O Diretor retomou a fala e afirmou ser Getúlio Vargasum herói porque teve coragem de enfrentar a escuridão da morte, para não entregar o país. E lamentou pesaroso: Talvez ele não tenha direito en à missa do sétimo dia.

Aos suicidas não era permitida a celebração de missa em sufrágio da alma.

No fundo do pátio, uma servente desmaiou, interrompendo o comunicado. Uma aluna mais afoita arriscou uma pergunta que ficou sem resposta. – Vai ser feriado? Quantos dias?

O Diretor encerrou a sua fala e convidou a todos para entoarem o Hino Nacional, recomendando às normalistas que fossem direto para as suas casas, lembrando-as de que estavam fardadas.

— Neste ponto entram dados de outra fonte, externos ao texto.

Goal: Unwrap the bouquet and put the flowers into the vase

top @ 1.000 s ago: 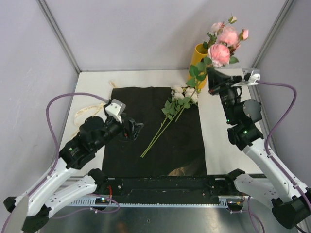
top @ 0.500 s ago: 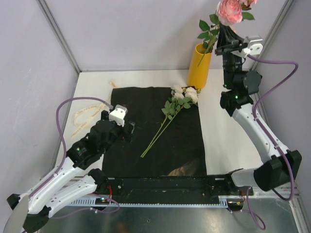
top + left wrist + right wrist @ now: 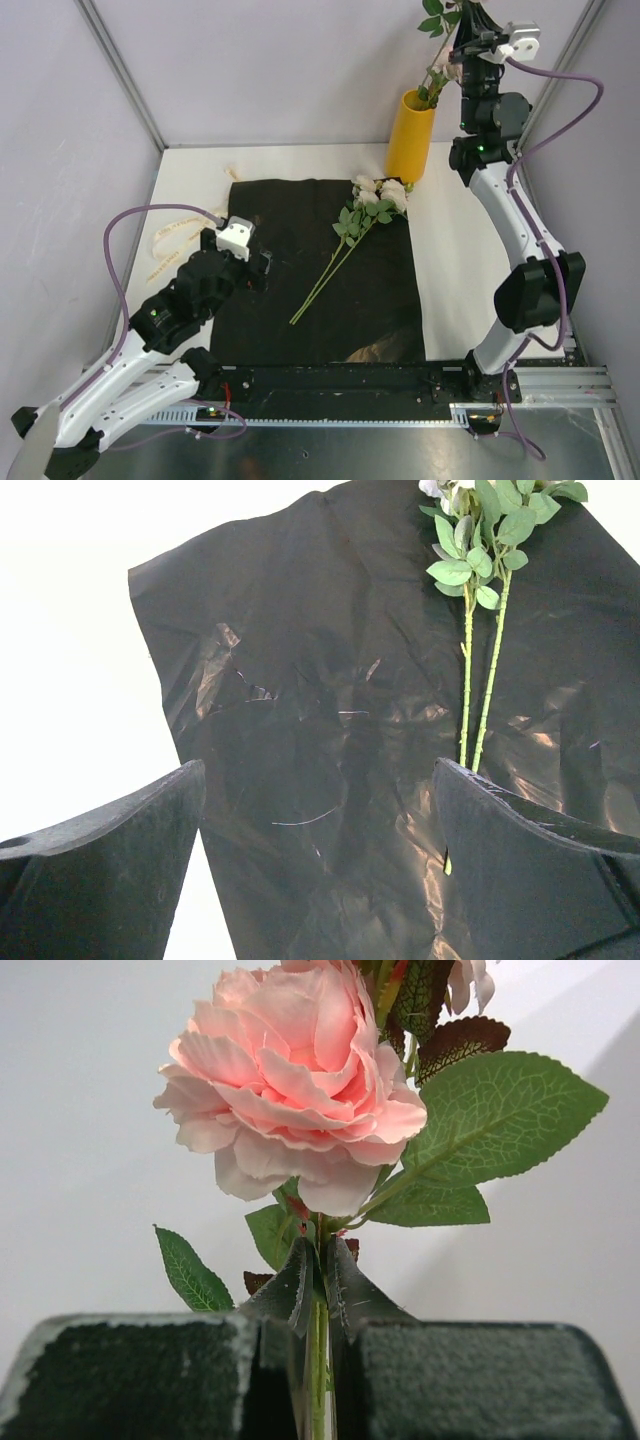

Saindo dali, as colegiais se encontram com os estudantes do Ateneu, do Jackson Figueredo, do Tobias Barreto e com as meninas do Nossa Senhora de Lourdes.

Na Praça Fausto Cardoso houve até comício. Um homem foi linchado. O Exército já estava nas ruas. Os bondes passavam apinhados. Os trabalhistas vociferavam contra a UDN.

Em Aracaju, nessa época, vagavam pelas ruas uns tipos muito excêntricos. Um deles era um mulato louco, que se dizia rico e poderoso, se autodenominava “Doutor Leandro”. Em cada palavra que emitia, acrescentava o vocábulo “Santo”. Andava descalço e vestia paletó.

“Tô-Te-Ajeitando” era outro tipo esquisito, vivia a vender bilhetes de loteria num tabuleiro preso ao pescoço, fazendo-nos lembrar aqueles personagens descritos por Victor Hugo.

“Santos Anjos”era uma maluca que perambulava, pedindo esmolas, cantando marchinhas de carnaval e hinos de igreja.

Nesse dia fatídico, 24 de agosto de 1954, aconteceu também uma reunião diferente na escadaria do Aquário, onde hoje é a galeria Álvaro Santos. – “Doutor Leandro” falava para uma platéia formada por mendigos e curiosos anunciando a trágica notícia que abalara o Brasil: O santo Presidente saiu do santo Catete e foi morar na santa Eternidade.

“Santos Anjos” cantarolava desafinada uma velha marchinha de carnaval feita quando da volta de Getúlio ao Poder:

Bota o retrato do Velho outra vez

Bota, no mesmo lugar,

O Sorriso do Velhinho

Faz a gente trabalhar...

Tô-Te-Ajeitando” apregoava: Comprem o bilhete da sorte. E justificava num tom mais baixo: O Homem coitado já morreu, não tem mais jeito. O negócio agora é arriscar o bilhete da sorte com o final 04.